Tomorrow morning I’ll be leaving on a trip that’s an exercise in time travel. While I was pasting those headlines in my boyhood scrapbook, my brother Bob, only 15 months my junior, was just as goggle-eyed at the sight of a space walk or moon landing. I invited him down to Florida’s Space Coast so we could watch the shuttle Atlantis leave the launch pad together with the eyes of boys. We got the equivalent of floor seats to the launch: those NASA-only bus passes to the closest public viewing area, and the all-access tour of the Kennedy Space Center. We paid for our tickets just one week before Columbia disintegrated over Texas.

Now my trip with Bob will be different than we imagined, much like your trajectory on the rocket of the HP 3000 has changed. We’re still going to the space center for our tour with those passes. Most of you are still feeding your company’s data to the HP 3000s. The future of our trips looks less certain.

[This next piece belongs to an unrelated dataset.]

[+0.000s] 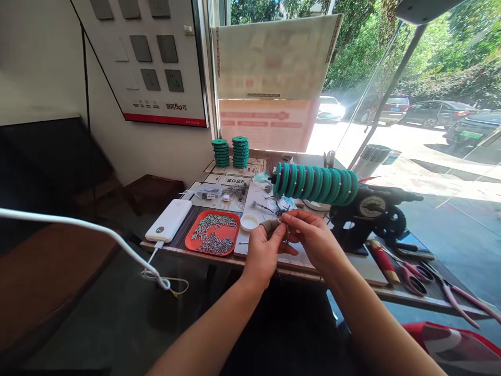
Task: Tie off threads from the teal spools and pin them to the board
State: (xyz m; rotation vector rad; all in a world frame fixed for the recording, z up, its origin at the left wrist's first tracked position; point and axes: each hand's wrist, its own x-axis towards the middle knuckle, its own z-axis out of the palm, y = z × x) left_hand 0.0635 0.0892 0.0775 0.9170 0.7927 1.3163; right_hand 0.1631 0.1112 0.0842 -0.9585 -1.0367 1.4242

I’ll leave Florida with those bus passes, still good whenever NASA solves the shuttle problems and finally launches the Atlantis into orbit. Your future with the 3000 might be just as uncertain as when that shuttle will fly again. Or perhaps you’re holding onto a ticket on the ride into Unix or the less-charted waters of Linux or Windows NT, and just as unsure of when your launch date will arrive.

This month a new craft is starting to crawl toward the MPE-IMAGE launch pad. HP confirmed, with some significant detail, that it can see a future where it will sell only the heart of the HP 3000 success: MPE and IMAGE, and the software subsystems. The best news is these shuttles will come cheap. At $500, no serious company can say HP has priced MPE’s future out of reach.

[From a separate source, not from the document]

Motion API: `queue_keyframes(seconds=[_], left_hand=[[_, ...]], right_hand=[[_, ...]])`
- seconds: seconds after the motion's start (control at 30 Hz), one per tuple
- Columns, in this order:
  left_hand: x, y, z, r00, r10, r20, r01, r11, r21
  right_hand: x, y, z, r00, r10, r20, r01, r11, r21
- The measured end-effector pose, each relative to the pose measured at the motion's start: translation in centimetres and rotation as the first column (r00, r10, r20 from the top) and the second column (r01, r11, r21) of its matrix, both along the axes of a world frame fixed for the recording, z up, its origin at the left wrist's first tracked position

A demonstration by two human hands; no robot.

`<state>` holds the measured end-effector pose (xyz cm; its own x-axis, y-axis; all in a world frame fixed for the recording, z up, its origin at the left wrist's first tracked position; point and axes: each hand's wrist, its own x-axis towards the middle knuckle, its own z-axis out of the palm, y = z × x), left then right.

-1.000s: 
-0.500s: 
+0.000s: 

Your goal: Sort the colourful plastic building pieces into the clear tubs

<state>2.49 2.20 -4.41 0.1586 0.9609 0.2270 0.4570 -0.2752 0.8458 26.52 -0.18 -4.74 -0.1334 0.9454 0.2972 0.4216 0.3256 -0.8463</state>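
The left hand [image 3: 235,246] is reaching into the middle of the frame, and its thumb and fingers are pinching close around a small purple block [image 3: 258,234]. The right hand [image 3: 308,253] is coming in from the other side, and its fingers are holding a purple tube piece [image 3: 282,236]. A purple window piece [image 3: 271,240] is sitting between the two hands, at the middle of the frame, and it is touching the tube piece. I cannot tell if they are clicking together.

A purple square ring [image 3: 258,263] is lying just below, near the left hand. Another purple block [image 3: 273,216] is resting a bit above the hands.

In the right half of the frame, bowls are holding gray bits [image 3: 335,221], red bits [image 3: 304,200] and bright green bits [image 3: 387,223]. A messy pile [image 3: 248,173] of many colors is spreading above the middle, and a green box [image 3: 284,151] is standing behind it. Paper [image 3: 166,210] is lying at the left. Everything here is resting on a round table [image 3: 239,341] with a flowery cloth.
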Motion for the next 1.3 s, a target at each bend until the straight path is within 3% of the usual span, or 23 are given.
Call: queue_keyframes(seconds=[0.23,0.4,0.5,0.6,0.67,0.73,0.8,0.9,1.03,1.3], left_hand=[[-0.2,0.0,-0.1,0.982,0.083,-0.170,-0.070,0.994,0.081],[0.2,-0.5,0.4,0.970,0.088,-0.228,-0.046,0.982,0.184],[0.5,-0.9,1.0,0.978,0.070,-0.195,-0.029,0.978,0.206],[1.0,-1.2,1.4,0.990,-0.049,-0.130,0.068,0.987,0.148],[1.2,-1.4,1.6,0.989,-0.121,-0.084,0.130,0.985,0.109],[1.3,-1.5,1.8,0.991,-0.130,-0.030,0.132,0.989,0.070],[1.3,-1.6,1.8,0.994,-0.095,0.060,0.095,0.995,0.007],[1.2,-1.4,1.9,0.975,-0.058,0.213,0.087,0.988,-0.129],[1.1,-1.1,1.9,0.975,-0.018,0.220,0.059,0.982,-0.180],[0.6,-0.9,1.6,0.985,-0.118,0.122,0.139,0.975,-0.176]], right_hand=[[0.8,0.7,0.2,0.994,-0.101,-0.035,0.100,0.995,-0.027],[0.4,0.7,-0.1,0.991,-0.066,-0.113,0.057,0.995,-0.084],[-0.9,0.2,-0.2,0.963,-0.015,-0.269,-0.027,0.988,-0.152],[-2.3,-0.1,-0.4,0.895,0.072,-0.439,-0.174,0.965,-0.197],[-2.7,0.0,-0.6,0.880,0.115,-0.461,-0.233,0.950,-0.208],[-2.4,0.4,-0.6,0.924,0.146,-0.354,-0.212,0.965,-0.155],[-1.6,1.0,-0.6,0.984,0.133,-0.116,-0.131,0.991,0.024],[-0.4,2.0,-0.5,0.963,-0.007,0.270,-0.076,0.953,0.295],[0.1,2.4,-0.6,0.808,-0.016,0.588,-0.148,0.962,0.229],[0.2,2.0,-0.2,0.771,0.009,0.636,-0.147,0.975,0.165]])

The hardest news is that these are just shuttles for now, as useful as Atlantis is today sitting in a hangar east of Titusville. The homesteading community needs a booster, the equivalent of a Titan or Saturn V rocket: the emulator that makes a PC behave as if it’s a PA-RISC computer.

Actually, MPE and IMAGE are more useful than Atlantis, because they’re still riding those graceful and powerful N-Class rockets that HP is still selling. But we all know the days of buying those rockets are numbered. The community that wants to homestead will need new boosters.

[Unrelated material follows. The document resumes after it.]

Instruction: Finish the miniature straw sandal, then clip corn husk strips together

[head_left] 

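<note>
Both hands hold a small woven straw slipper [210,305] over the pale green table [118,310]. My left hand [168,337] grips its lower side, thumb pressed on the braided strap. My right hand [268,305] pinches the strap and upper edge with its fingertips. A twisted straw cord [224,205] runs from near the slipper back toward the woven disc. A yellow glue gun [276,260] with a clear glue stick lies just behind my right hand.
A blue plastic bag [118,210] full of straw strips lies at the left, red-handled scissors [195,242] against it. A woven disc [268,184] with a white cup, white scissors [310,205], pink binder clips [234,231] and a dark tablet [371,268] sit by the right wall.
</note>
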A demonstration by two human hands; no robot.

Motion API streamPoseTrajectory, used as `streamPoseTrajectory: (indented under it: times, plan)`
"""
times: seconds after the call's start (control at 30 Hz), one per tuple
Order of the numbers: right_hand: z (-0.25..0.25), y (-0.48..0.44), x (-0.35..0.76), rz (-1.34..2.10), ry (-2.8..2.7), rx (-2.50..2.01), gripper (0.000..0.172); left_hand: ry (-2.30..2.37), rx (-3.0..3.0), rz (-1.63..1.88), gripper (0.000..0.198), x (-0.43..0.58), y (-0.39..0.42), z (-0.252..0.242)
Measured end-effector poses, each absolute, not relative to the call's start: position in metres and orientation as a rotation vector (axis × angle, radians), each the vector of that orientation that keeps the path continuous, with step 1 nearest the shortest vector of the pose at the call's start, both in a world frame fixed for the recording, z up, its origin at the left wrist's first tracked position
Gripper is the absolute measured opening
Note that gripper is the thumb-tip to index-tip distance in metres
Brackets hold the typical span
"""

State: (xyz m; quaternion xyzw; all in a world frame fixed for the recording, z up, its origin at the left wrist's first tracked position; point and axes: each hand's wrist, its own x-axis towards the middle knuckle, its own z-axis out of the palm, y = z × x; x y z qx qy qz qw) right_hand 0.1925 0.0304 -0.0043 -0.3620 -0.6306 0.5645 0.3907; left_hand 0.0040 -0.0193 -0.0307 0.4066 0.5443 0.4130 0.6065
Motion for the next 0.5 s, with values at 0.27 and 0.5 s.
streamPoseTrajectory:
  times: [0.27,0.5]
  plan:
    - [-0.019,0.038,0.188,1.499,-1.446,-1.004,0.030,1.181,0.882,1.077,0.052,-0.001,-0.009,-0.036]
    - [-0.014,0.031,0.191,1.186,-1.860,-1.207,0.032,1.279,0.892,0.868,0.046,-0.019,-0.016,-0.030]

The building of this emulation booster might seem to be of little concern to the 3000 customers who say they will migrate. But it should be. An emulator and a better MPE license from HP — it looks like a first draft has been handed down this week, and we expect the deal to get better over time — will help the migrating customer, too. Emulation, to stay on the platform until it’s the right time to move, is like choosing a specific orbit for re-entry into the earth’s atmosphere. Entering too soon can be as catastrophic as anything we saw rain down from the blue skies on that Saturday morning here in our Lone Star state.

An emulator option can give a migration a safer orbit. That’s why we think it’s important to every HP 3000 customer. HP likes to tell customers there’s going to be a rush for the door during 2005, and that good help to migrate is going to be hard to find. That rush is a lot less likely to appear if a workable, tested and well-backed emulator can prolong the life of MPE. After all, everybody knows that it’s the facility of the applications that determines what a company computes with, not the scrapbook clippings of the operating environment. The best environment is the one you’re not even aware of as your company uses its applications. That’s why MPE has enjoyed its long reign of success.

As to how many customers might appear for an emulator, we think you might be surprised in a few years. Another figure HP has begun to spread is a report that one ERP migration project out of every three fails, or is cancelled. Factor those failures away from the 60 percent of customers who report they’re migrating, and you’ve almost got a majority of 3000 sites who will need a better option than migrating.

The numbers of the future will reveal themselves like the next launch date of the shuttle: when they’re ready. In the meantime you can do your planning like Mission Control, checking everything before you make a commitment of those precious funds. Livelihoods might be on the line, rather than lives in orbit. So help support that booster, when the option appears. Keeping MPE as a backup craft is one of the more useful ideas you can copy from the space efforts.